I was going to wait for some other folks to chime in, but I guess I can
be the next one :)
Duo, Wellington, and Szabolcs have been doing some excellent work on the
storefile tracking (SFT) to a degree that I never expected to see. I
remember some of the original "Filesystem re-do" issues on Jira. The
idea was exceptional, but the result seemed unreachable.
These devs, building on the success of what Zach/Stephen first talked
about in HBASE-24749, came up with what I think is an excellent step
forward. I've yet to break it via my own testing, but do acknowledge
that there's always more work to be done.
I think this is at a reasonable place to merge this back into the
"mainline" branches from the feature branch (HBASE-26067). I believe
this is ready because:
1. The feature is completely opt-in (HBase works the same way by default)
2. There is API to migrate tables into the new SFT implementation
3. There is also API to migrate tables back to the default implementation
Some gaps still exist around bulk loading, documentation, snapshots, and
recovery tooling, but these are being worked on. In the context of S3,
this makes a significantly more compelling offering of HBase by removing
the complexity of HBOSS. For HBase in all installations, I think SFT
makes more a significantly more "deterministic" way of managing
regions/files.
+1 from me to merge HBASE-26067 into master and branch-2
- Josh
On 12/7/21 10:31 AM, Wellington Chevreuil wrote:
Hello everyone,
We have been making progress on the alternative way of tracking store files
originally proposed by Duo in HBASE-26067.
To briefly summarize it for those not following it, this feature introduces
an abstraction layer to track store files still used/needed by store
engines, allowing for plugging different approaches of identifying store
files required by the given store.
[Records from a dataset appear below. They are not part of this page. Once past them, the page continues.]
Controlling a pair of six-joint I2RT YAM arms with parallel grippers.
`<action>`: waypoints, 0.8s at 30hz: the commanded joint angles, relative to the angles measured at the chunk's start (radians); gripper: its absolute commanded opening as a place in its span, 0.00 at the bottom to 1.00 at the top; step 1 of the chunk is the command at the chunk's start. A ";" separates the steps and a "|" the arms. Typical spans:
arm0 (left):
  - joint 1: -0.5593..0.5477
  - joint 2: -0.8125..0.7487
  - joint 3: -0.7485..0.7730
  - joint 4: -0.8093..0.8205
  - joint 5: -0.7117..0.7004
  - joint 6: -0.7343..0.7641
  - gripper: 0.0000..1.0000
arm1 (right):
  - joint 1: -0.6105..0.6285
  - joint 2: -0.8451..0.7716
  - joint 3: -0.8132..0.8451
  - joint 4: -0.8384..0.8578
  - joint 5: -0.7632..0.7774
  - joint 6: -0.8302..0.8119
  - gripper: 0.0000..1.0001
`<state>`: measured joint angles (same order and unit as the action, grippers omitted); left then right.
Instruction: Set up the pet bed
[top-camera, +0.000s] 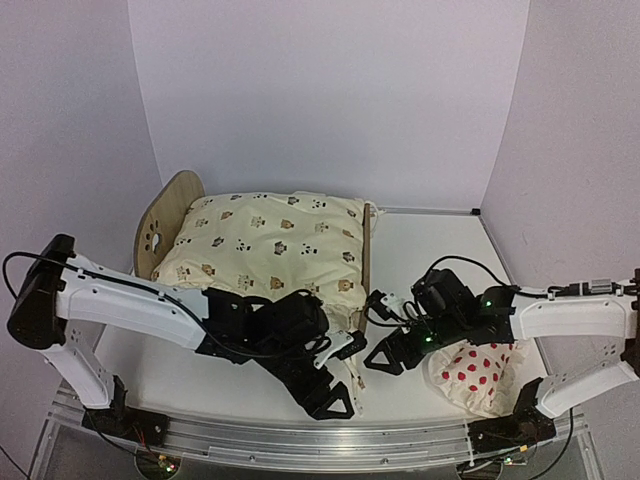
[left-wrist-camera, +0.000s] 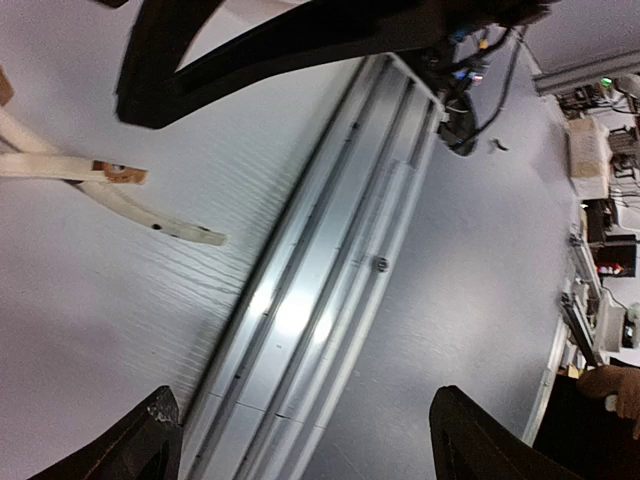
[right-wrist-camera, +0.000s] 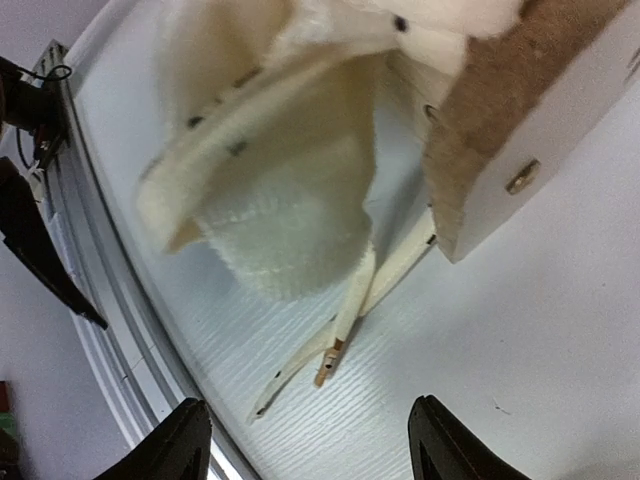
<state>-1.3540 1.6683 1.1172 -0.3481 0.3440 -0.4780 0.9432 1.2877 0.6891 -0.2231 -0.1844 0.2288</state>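
Both tools wide open, nothing held.
L tool (top-camera: 340, 375) & R tool (top-camera: 382, 328) hover over near table (top-camera: 430, 250) by the cushion's (top-camera: 265, 245) corner; dotted pillow (top-camera: 478, 372) under R arm; pet bed (top-camera: 165, 225) further back-left, carrying the cushion.

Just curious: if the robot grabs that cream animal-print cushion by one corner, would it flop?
Probably: the cream animal-print cushion sags off the light plywood bed frame at one corner. It looks puffy, so likely light for its size.
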 joint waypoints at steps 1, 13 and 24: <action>-0.003 -0.136 -0.018 0.060 0.153 0.052 0.88 | 0.003 -0.041 -0.025 0.119 -0.131 0.012 0.69; 0.041 -0.302 -0.084 -0.095 -0.349 -0.053 0.74 | 0.129 0.113 -0.033 0.341 0.112 0.035 0.58; 0.049 -0.287 -0.133 -0.058 -0.370 -0.068 0.72 | 0.182 0.268 -0.093 0.706 0.357 0.010 0.57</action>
<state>-1.3071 1.3882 0.9982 -0.4265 -0.0028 -0.5324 1.1129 1.5167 0.6080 0.3039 0.0485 0.2668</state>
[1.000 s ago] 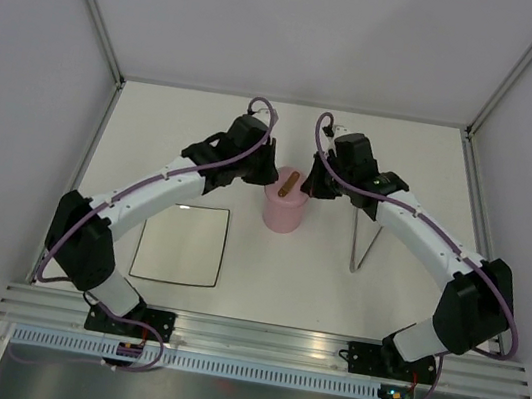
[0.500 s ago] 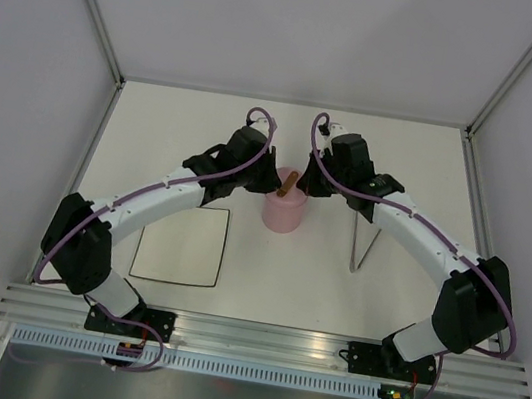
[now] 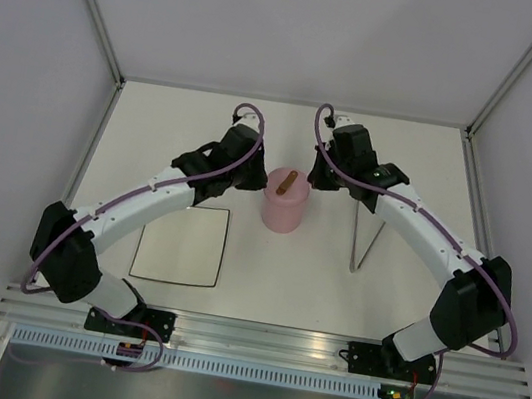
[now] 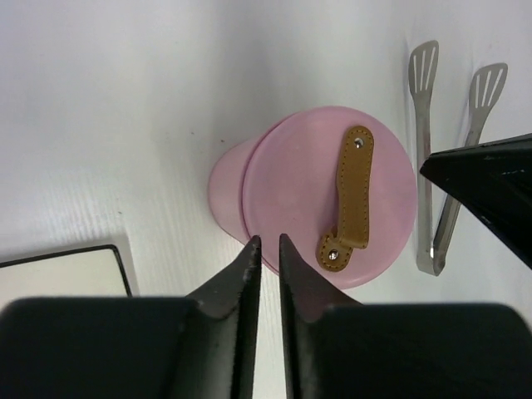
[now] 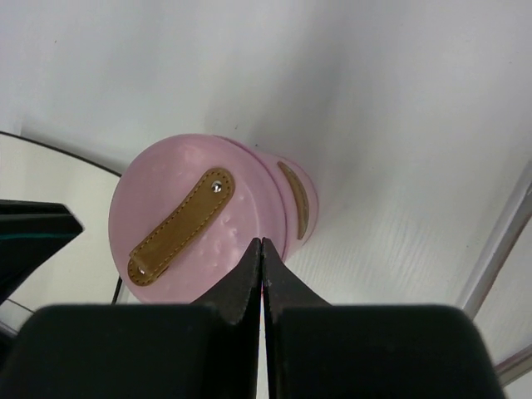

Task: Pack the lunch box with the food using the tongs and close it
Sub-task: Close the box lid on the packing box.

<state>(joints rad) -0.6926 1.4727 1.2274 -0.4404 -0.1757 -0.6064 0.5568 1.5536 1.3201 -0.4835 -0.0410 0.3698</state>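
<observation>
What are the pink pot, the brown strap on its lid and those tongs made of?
Lunch box and lid: probably matte plastic, smooth, evenly pink. Handle: looks like tan leather or imitation, stitched edges, riveted ends. Tongs: metal, silver and shiny.

Left arm (image 3: 143, 205) and right arm (image 3: 422, 234) both arc inward from their bases, elbows out, roughly mirrored, wrists pitched down toward bench centre. Left end effector (image 4: 268, 241): fingers parted by a thin slit, nothing between them. Right end effector (image 5: 262, 243): fingers pressed tip to tip, empty.
</observation>
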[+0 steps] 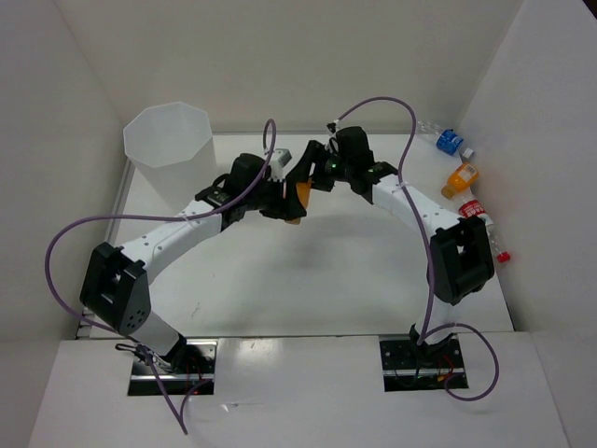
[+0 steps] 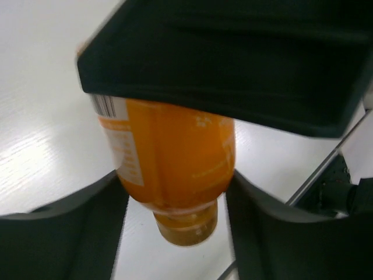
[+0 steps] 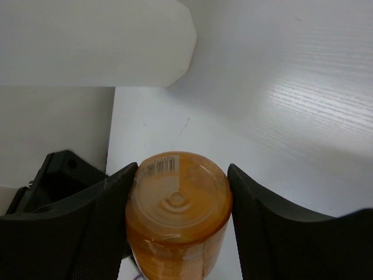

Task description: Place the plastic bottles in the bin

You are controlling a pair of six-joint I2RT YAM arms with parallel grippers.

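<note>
The left claw (image 2: 175, 181) and right claw (image 3: 182, 172) stood nose to nose over mid-table, each barring the other's way forward. The orange bottle (image 2: 169, 146) filled the gap between both pairs of fingers, leaving no room there. Ahead of the right claw, past the left arm (image 1: 177, 233), rose the bin (image 1: 168, 138), its mouth open from above. Well off the right claw's outer side, loose bottles (image 1: 460, 177) crowded the strip along the wall (image 1: 550, 140). Beneath both claws the table (image 1: 308, 280) lay bare.
</note>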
The design doc describing it in more
detail is available here
<https://docs.google.com/document/d/16Nr1Fn3VaXuz1g1FTiME-bnGR3qVK5B-raXshOkDLcY/edit#heading=h.calrs3kn4d8s>
.
Our main goal within this feature is to avoid the need for using temp files
and renames when creating new hfiles (whenever flushing, compacting,
splitting/merging or snapshotting). This is made possible by the pluggable
tracker implementation labeled "FILE". The current behavior using temp dirs
and renames would still be the default approach (labeled "DEFAULT").
This "renameless" approach is appealing for deployments using Amazon S3
Object store file system, where the lack of atomic rename operations
imposed the necessity of an additional layer of locking (HBOSS), which
combined with the s3a rename operation can have a performance overhead.
Some test runs on my employer infrastructure have shown promising results.
A pure insertion ycsb run has shown ~6% performance gain on the client
writes. Snapshot clone of hundreds of regions table completes in half of
the time. There are also improvements in compaction, splits and merges
times.
Talking with Duo Zhang and Josh Elser in the HBASE-26067 jira, we feel
optimistic that the current implementation is in a good state to get merged
into master branch, but it would be nice to hear other opinions about it,
before we effectively commit it. Looking forward to hearing some
thoughts/concerns you might have.
Kind regards,
Wellington.